William Johnson (58)

Election date: 1767 (Elected to the American Society.)

William Johnson (c. 1726–29 December 1768) was a schoolmaster and a lecturer on electricity as well as a member of the American Society, elected in 1767. Born into a Quaker family in Ulster, he visited Philadelphia in 1752 and settled there permanently in 1754 following a brief return trip to Ireland. The next year he took a position teaching at a Philadelphia Friends school and became a member of the Union Library Company; he was also proposed for membership to the Young Junto at this time but appears not to have been elected. By 1763 he had begun a career as an itinerant lecturer on electricity, visiting cities like Boston, Providence, New York, New Brunswick, Baltimore, Williamsburg, and Charleston, among others. His presentations included experiments that had been conducted a decade earlier by APS member Ebenezer Kinnersley, with whom Johnson debated the properties of electricity and who published some of Johnson’s lectures alongside his own theories in 1764. Johnson eventually relocated to South Carolina, where he continued to offer lectures and demonstrations on electricity as well as magnetism. He also opened a school, where he taught reading, writing, arithmetic, geography, and mechanics. Following his death, Johnson’s widow donated his collection of natural history books to the American Philosophical Society; however, the collection does not survive. (PI)
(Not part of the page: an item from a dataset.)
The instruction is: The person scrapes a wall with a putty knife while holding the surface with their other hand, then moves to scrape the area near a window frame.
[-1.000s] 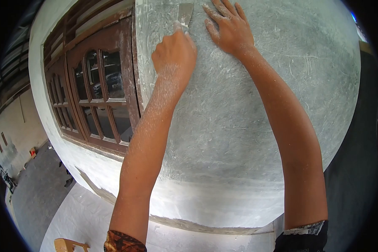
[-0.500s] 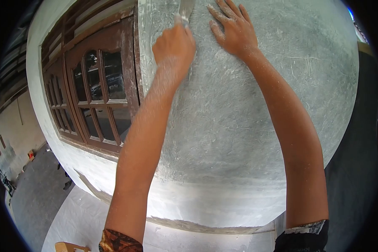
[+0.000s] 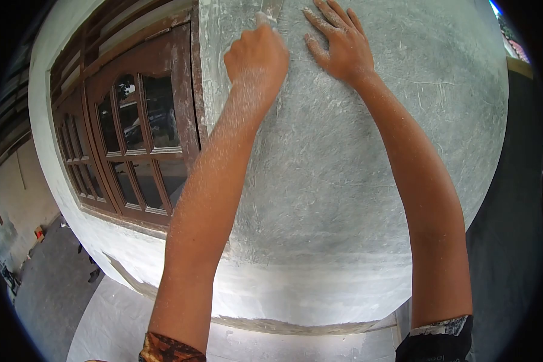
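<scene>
Leftmost, a brown wooden window (image 3: 136,130) with small glass panes sits in the white wall, just beside the rough grey plaster (image 3: 356,157). Next, the left hand (image 3: 256,57) is closed in a fist around the handle of a scraper (image 3: 273,8); only a sliver of its blade shows at the top edge, against the plaster. It looks light, with a thin stiff blade that probably flexes a little, so the handle is the place to grip it. Further right, the right hand (image 3: 341,45) lies open, fingers spread flat on the plaster, holding nothing.
</scene>
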A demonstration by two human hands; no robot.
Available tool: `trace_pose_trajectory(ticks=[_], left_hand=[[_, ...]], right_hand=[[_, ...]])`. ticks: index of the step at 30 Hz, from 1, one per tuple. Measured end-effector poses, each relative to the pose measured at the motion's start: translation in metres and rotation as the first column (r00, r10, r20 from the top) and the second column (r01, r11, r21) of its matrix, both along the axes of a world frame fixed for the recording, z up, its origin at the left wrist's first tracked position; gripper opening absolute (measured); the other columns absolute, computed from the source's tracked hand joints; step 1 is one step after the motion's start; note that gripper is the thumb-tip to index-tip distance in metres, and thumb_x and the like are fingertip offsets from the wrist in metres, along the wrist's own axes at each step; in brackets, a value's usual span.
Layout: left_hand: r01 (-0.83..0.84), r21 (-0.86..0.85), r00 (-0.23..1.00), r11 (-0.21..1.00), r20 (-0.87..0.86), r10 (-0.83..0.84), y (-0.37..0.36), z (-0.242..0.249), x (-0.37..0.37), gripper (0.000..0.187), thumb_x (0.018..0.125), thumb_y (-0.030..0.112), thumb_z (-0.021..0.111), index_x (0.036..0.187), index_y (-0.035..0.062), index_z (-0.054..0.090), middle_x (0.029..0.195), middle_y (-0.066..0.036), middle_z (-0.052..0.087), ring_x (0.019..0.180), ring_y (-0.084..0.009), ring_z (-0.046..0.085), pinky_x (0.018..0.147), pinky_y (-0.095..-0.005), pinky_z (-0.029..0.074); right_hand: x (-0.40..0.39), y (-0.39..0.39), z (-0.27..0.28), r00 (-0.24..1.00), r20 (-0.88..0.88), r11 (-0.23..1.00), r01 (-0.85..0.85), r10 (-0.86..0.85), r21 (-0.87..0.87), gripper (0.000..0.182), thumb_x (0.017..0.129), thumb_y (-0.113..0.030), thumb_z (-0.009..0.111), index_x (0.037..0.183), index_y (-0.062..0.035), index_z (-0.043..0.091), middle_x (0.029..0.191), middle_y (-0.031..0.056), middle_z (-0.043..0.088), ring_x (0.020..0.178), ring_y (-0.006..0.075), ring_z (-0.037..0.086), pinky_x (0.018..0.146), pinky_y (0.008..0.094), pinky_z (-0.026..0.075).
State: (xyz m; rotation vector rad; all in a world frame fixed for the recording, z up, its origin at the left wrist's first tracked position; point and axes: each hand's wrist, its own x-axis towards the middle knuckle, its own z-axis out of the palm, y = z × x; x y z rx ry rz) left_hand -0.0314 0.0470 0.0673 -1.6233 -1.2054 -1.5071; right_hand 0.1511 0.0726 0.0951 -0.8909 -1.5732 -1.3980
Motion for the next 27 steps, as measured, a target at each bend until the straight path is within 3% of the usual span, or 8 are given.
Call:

Member(s): William Johnson | Member(s): Ebenezer Kinnersley
58.001
A course of experiments, in that curious and entertaining branch of natural philosophy, called electricity; accompanied with lectures on the nature and properties of the electric fire.
Creator(s):
Johnson, William (Author) | Kinnersley, Ebenezer, 1711-1778 (Author)
Publication:
New York: Printed by H. Gaine, at the Bible and Crown in Hanover-Square, 1764.
Subjects:
Electricity -- Experiments.
Record Source:
References:
Evans 41454 | Evans 10027
APS Subjects:
Electricity | Science
Editions:
1x 1764, 1x 1765
Editions Note:

Two editions: one in 1764, one in 1765. Kinnersley also published his contribution without Johnson's in 1764 under a similar title (see Evans 9708; Sabin 37928).